• [Exercise]: Return every line of the records, exact and in full, until you have returned the line with "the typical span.", and include none of the pictures.

• [Records]:
-.-.-

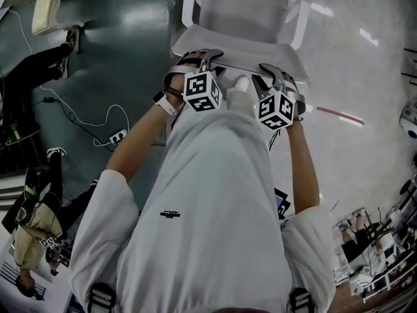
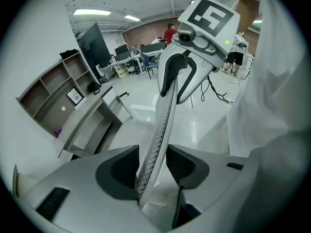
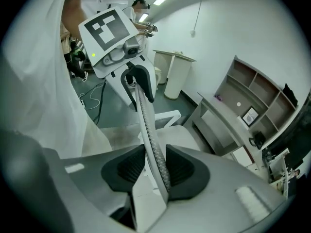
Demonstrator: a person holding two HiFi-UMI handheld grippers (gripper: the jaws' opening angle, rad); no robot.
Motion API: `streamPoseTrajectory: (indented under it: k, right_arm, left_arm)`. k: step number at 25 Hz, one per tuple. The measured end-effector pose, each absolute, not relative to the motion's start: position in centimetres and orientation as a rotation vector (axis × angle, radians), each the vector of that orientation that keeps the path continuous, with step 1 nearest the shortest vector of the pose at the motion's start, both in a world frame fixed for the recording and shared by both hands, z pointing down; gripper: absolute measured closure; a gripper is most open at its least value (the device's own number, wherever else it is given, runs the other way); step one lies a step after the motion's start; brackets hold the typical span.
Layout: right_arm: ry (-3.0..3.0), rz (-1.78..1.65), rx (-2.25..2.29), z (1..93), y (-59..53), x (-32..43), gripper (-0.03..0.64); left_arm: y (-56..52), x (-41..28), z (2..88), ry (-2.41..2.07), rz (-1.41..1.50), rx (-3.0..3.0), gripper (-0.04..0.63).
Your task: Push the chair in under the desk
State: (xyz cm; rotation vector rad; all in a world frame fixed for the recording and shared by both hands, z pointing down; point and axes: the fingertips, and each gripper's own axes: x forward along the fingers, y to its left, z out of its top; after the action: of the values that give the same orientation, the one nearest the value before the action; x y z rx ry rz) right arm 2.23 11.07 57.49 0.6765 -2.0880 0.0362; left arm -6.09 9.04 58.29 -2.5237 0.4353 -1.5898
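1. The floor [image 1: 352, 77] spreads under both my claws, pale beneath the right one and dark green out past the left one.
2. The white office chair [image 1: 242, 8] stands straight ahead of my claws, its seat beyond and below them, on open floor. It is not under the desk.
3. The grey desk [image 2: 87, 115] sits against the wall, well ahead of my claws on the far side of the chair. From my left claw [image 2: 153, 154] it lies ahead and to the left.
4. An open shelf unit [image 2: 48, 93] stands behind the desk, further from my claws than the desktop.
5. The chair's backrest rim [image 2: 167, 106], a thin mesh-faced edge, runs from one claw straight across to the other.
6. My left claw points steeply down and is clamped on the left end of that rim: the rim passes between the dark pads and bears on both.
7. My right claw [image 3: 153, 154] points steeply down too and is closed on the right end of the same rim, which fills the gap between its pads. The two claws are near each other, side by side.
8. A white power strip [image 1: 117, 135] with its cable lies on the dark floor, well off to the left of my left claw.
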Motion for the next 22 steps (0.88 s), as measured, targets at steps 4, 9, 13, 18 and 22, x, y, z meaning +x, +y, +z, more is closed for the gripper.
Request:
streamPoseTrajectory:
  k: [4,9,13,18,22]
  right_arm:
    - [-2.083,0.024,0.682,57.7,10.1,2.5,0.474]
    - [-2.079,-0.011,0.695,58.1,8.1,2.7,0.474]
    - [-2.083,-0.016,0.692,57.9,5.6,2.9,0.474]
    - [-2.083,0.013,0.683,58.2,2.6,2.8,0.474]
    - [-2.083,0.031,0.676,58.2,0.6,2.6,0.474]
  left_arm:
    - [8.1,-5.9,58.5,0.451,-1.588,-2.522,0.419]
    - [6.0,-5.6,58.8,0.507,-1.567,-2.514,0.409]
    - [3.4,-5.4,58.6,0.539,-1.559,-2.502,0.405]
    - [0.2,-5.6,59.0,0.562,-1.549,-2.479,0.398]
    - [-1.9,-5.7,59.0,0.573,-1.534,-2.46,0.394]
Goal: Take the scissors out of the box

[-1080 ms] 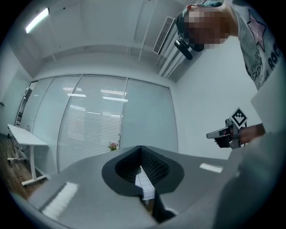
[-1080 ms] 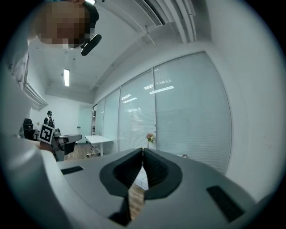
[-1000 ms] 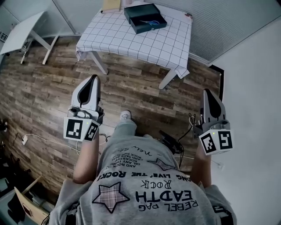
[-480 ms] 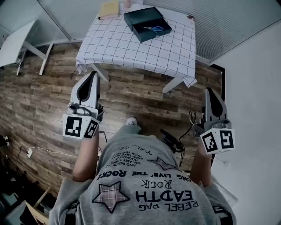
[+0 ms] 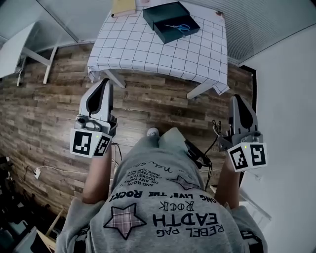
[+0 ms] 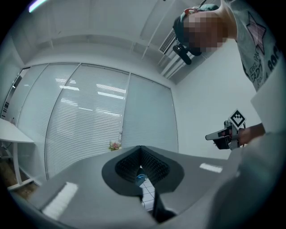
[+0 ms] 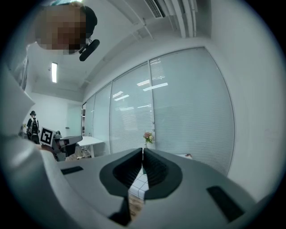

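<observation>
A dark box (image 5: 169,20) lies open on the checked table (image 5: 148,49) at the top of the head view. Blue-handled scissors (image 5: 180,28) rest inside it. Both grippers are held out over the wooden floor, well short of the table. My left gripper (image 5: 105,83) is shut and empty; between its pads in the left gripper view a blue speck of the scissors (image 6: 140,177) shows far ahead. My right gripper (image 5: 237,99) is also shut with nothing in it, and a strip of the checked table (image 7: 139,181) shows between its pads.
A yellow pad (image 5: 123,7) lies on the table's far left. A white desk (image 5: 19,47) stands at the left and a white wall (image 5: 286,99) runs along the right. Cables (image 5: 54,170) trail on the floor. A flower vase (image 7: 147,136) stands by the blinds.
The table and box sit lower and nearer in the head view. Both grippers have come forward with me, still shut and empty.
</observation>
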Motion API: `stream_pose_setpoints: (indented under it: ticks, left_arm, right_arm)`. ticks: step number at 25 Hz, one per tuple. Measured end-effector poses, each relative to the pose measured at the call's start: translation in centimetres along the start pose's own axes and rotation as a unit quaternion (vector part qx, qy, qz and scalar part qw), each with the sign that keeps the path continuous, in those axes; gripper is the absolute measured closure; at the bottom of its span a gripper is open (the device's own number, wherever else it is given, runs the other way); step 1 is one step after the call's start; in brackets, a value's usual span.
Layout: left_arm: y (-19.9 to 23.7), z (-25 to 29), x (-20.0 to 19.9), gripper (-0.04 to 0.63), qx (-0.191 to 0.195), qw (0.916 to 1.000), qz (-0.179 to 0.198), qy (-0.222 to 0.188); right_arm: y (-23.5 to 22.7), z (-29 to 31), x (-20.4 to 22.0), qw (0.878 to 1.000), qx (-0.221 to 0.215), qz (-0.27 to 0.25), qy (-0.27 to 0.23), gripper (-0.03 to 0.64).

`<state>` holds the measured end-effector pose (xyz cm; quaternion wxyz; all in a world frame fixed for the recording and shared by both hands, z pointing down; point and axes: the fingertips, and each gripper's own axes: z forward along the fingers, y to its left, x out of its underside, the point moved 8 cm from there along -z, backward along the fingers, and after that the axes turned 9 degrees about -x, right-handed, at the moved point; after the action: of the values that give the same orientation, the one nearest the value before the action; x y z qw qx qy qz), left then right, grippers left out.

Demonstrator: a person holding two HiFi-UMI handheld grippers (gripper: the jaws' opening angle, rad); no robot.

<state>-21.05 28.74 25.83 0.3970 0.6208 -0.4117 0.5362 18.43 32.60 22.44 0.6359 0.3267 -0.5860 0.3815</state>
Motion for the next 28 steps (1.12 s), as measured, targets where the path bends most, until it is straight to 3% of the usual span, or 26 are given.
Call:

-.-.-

• [Task result]:
Demonstrator: a person holding two HiFi-UMI handheld grippers (gripper: the jaws' opening angle, rad); no robot.
Motion API: `streamPoseTrajectory: (indented under it: k, right_arm, left_arm)`. k: step number at 25 Hz, one per tuple. The measured end-effector pose, each absolute, not relative to the motion's start: position in centimetres and orientation as a rotation vector (axis × angle, radians), each the vector of that orientation that keeps the path continuous, with step 1 nearest the shortest vector of the pose at the motion's start, both in a world frame fixed for the recording and shared by both hands, z pointing down; gripper: absolute measured closure; a gripper is most open at its least value (the device's own number, wherever else it is given, runs the other way); step one lies a step after the motion's start; brackets hold the typical span.

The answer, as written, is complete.